Hindustan Times (Chandigarh)

PRESCRIPTI­ON OF GENERIC DRUGS TO BE COMPULSORY

- Saubhadra Chatterji

NEW DELHI: The government will make “legal arrangemen­ts” to ensure doctors prescribe generic medicines, Prime Minister Narendra Modi said on Monday, a move that could hurt big drug companies but benefit millions of poor people.

It wasn’t clear if the new proposal would seek to put an end to the use of costlier medicines from Big Pharma. Prescribin­g a generic medicine means doctors write the compositio­n of the medicine (the salt) and not a brand name.

Modi made the comments during the inaugurati­on of a hospital in Surat, a known diamond hub which is also home to several top Indian generic drug makers.

“We are going to make legal arrangemen­ts to ensure that when doctors write prescripti­ons they write that generic medicines are sufficient and that there is no need for any other medicine,” he said.

“I have seen doctors writing prescripti­ons in such a way that the poor people don’t understand and go to the medicine shop where costlier medicines are sold.” Making medicines cheaper is a politicall­y sensitive issue in India where many patented drugs are too costly for most people, and where patented drugs account for under 10% of total drug sales.

Global pharmaceut­ical firms have struggled to persuade the Indian government to stop more local companies from producing new varieties of cheap generic drugs still on-patent.

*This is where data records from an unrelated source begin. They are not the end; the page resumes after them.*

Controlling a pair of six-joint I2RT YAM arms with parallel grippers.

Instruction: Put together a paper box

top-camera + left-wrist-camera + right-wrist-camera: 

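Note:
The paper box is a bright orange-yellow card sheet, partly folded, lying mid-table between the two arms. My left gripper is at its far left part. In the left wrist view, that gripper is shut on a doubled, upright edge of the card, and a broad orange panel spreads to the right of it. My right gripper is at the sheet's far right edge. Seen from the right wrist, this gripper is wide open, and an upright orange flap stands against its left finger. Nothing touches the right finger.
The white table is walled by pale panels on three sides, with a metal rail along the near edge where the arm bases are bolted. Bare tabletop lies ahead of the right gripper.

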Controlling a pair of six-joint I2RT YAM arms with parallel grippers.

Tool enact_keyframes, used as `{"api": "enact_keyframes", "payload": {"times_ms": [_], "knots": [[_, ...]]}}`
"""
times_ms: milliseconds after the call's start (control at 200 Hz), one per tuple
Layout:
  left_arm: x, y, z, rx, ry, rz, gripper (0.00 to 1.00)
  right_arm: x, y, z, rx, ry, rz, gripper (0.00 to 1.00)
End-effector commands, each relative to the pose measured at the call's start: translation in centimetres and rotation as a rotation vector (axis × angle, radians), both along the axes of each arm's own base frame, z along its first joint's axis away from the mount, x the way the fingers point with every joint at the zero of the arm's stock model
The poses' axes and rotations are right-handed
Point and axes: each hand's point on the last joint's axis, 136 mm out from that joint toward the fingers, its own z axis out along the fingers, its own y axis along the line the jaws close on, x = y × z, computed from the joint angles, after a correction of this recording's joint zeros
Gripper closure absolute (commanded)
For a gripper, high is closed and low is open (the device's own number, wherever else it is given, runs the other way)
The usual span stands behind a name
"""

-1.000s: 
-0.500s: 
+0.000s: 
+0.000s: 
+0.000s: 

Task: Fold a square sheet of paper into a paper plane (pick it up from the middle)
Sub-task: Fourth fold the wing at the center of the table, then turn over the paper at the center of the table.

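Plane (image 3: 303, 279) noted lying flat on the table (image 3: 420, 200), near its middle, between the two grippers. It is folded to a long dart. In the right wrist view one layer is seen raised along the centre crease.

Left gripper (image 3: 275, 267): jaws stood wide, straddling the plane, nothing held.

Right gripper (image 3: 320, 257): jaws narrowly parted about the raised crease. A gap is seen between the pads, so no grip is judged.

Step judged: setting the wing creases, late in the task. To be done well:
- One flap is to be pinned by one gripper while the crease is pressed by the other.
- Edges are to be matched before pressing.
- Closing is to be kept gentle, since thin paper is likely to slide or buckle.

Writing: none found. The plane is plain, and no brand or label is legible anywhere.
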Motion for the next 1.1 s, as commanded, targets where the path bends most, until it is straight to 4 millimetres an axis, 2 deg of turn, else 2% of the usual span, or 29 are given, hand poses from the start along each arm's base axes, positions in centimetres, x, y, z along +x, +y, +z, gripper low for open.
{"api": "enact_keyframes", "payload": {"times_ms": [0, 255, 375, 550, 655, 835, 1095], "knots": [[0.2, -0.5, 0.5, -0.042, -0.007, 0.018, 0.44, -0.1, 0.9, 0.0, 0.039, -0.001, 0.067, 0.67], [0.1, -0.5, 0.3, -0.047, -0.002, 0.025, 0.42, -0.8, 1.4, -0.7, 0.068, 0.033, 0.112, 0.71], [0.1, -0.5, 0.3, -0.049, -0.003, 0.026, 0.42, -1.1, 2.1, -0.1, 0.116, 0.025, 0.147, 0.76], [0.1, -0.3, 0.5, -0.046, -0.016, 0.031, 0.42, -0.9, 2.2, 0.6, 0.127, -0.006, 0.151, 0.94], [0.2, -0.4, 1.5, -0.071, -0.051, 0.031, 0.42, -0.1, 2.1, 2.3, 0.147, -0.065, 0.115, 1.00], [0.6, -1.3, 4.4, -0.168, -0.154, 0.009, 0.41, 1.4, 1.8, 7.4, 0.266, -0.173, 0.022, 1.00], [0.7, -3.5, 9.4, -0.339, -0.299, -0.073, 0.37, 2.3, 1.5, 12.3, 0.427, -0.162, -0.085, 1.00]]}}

India already has schemes that provide free, generic drugs to millions of its poor from staterun hospitals, and some states such as Delhi have made their use mandatory. Many experts question the quality of these copycat versions.

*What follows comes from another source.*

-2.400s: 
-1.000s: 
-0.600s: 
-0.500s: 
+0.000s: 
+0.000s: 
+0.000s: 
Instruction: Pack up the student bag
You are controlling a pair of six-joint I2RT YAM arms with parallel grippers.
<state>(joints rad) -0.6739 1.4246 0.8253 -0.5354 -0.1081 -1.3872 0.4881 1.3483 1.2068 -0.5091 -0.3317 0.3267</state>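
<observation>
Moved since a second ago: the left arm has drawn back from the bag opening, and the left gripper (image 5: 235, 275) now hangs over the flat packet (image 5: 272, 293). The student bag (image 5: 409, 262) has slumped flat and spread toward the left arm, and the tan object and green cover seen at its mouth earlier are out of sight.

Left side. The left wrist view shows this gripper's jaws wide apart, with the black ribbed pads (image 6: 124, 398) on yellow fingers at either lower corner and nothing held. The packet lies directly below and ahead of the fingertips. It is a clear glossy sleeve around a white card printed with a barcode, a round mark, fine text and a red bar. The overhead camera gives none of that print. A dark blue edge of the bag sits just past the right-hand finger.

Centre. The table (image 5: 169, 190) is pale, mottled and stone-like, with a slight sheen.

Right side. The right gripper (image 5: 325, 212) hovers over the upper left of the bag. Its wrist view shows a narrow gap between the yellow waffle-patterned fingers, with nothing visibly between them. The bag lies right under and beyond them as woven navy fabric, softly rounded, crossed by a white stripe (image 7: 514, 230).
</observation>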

“Every day I do something in Delhi that makes someone or the other angry with me,” Modi said, adding he called heart stentmaker­s and asked them to cut prices. “I told them those for ~40,000 should be given for ~6-7000 and a ~1.5-lakh stent for ~20,000….You can’t imagine how much the drug makers are angry with me.” Doctors appeared to welcome Modi’s announceme­nt, but some expressed concern over access to these drugs.